WHAT THIS TASK INVOLVES: Restate the data below word for word, keeping each line intact.

EXERCISE DATA:

■ ■ ■

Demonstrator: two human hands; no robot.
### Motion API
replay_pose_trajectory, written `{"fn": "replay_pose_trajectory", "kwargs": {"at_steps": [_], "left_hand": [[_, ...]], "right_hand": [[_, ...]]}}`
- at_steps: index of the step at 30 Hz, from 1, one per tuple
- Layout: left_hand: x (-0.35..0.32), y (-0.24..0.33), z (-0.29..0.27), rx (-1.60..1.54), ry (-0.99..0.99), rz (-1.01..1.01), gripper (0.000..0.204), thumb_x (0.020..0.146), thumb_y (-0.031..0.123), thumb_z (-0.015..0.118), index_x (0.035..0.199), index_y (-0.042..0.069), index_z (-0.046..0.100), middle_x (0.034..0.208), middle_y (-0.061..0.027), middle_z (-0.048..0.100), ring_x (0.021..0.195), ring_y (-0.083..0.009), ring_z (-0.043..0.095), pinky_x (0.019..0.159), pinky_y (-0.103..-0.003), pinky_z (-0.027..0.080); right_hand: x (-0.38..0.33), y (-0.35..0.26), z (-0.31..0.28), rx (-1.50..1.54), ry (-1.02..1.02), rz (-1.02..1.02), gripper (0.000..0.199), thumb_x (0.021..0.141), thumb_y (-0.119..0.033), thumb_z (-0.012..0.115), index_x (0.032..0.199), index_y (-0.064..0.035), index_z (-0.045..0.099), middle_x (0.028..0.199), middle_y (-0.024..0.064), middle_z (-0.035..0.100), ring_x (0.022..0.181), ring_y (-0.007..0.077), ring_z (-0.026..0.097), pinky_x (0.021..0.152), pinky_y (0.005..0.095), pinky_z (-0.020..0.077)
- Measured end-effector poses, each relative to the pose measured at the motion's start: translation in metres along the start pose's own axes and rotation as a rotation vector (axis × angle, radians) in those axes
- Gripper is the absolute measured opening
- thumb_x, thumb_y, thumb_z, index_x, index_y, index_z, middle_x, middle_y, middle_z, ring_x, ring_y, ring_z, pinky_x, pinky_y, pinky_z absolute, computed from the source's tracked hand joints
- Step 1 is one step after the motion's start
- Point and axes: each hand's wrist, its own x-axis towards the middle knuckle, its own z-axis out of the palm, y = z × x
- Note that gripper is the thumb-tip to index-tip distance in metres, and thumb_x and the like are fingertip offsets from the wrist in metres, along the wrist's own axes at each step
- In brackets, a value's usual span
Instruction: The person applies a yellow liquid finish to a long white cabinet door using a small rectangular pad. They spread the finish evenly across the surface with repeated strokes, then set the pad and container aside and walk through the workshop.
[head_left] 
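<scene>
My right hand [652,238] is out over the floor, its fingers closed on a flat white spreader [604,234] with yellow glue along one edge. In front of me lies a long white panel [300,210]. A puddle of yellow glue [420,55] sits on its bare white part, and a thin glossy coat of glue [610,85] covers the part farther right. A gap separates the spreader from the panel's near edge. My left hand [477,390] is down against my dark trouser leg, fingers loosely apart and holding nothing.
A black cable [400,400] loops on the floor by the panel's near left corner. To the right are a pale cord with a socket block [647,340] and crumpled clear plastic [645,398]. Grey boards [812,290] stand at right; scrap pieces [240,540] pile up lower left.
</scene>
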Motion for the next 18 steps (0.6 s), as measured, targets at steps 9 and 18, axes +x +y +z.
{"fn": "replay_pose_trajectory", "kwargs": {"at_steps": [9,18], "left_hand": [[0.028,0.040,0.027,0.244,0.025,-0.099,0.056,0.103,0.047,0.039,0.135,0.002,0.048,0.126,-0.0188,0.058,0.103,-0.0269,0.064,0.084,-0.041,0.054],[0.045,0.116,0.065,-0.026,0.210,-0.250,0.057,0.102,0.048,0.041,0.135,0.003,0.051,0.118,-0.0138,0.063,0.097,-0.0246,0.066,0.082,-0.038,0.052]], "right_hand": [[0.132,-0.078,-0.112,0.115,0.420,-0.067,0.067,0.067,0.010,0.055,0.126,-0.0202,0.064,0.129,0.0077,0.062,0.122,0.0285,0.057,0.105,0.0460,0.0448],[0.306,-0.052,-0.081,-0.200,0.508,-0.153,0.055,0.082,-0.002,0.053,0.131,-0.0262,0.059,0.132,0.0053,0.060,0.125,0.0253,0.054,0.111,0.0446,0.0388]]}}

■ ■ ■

WRITTEN SOLUTION:
Demonstrator: two human hands; no robot.
### Motion API
replay_pose_trajectory, written `{"fn": "replay_pose_trajectory", "kwargs": {"at_steps": [_], "left_hand": [[_, ...]], "right_hand": [[_, ...]]}}`
- at_steps: index of the step at 30 Hz, from 1, one per tuple
- Layout: left_hand: x (-0.35..0.32), y (-0.24..0.33), z (-0.29..0.27), rx (-1.60..1.54), ry (-0.99..0.99), rz (-1.01..1.01), gripper (0.000..0.204), thumb_x (0.020..0.146), thumb_y (-0.031..0.123), thumb_z (-0.015..0.118), index_x (0.035..0.199), index_y (-0.042..0.069), index_z (-0.046..0.100), middle_x (0.034..0.208), middle_y (-0.061..0.027), middle_z (-0.048..0.100), ring_x (0.021..0.195), ring_y (-0.083..0.009), ring_z (-0.043..0.095), pinky_x (0.019..0.159), pinky_y (-0.103..-0.003), pinky_z (-0.027..0.080); right_hand: x (-0.38..0.33), y (-0.35..0.26), z (-0.31..0.28), rx (-1.50..1.54), ry (-1.02..1.02), rz (-1.02..1.02), gripper (0.000..0.199), thumb_x (0.021..0.141), thumb_y (-0.119..0.033), thumb_z (-0.012..0.115), index_x (0.032..0.199), index_y (-0.064..0.035), index_z (-0.045..0.099), middle_x (0.028..0.199), middle_y (-0.024..0.064), middle_z (-0.035..0.100), ring_x (0.022..0.181), ring_y (-0.007..0.077), ring_z (-0.026..0.097), pinky_x (0.021..0.152), pinky_y (0.005..0.095), pinky_z (-0.020..0.077)
- Measured end-effector poses, each relative to the pose measured at the motion's start: translation in metres along the start pose's own axes and rotation as a rotation vector (axis × angle, radians) in those axes
- Gripper is the absolute measured opening
- thumb_x, thumb_y, thumb_z, index_x, index_y, index_z, middle_x, middle_y, middle_z, ring_x, ring_y, ring_z, pinky_x, pinky_y, pinky_z absolute, computed from the source's tracked hand joints
- Step 1 is one step after the motion's start
- Point and axes: each hand's wrist, its own x-axis towards the middle knuckle, its own z-axis out of the palm, y = z × x
- Note that gripper is the thumb-tip to index-tip distance in metres, and thumb_x and the like are fingertip offsets from the wrist in metres, along the wrist's own axes at each step
- In brackets, a value's usual span
Instruction: The person applies a yellow liquid finish to a long white cabinet door using a small rectangular pad. They spread the finish evenly across the surface with repeated strokes, then set the pad and container aside and walk through the workshop.
[head_left] 
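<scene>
My right hand [652,238] is out over the floor, its fingers closed on a flat white spreader [604,234] with yellow glue along one edge. In front of me lies a long white panel [300,210]. A puddle of yellow glue [420,55] sits on its bare white part, and a thin glossy coat of glue [610,85] covers the part farther right. A gap separates the spreader from the panel's near edge. My left hand [477,390] is down against my dark trouser leg, fingers loosely apart and holding nothing.
A black cable [400,400] loops on the floor by the panel's near left corner. To the right are a pale cord with a socket block [647,340] and crumpled clear plastic [645,398]. Grey boards [812,290] stand at right; scrap pieces [240,540] pile up lower left.
</scene>
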Motion for the next 18 steps (0.6 s), as measured, targets at steps 9 and 18, axes +x +y +z.
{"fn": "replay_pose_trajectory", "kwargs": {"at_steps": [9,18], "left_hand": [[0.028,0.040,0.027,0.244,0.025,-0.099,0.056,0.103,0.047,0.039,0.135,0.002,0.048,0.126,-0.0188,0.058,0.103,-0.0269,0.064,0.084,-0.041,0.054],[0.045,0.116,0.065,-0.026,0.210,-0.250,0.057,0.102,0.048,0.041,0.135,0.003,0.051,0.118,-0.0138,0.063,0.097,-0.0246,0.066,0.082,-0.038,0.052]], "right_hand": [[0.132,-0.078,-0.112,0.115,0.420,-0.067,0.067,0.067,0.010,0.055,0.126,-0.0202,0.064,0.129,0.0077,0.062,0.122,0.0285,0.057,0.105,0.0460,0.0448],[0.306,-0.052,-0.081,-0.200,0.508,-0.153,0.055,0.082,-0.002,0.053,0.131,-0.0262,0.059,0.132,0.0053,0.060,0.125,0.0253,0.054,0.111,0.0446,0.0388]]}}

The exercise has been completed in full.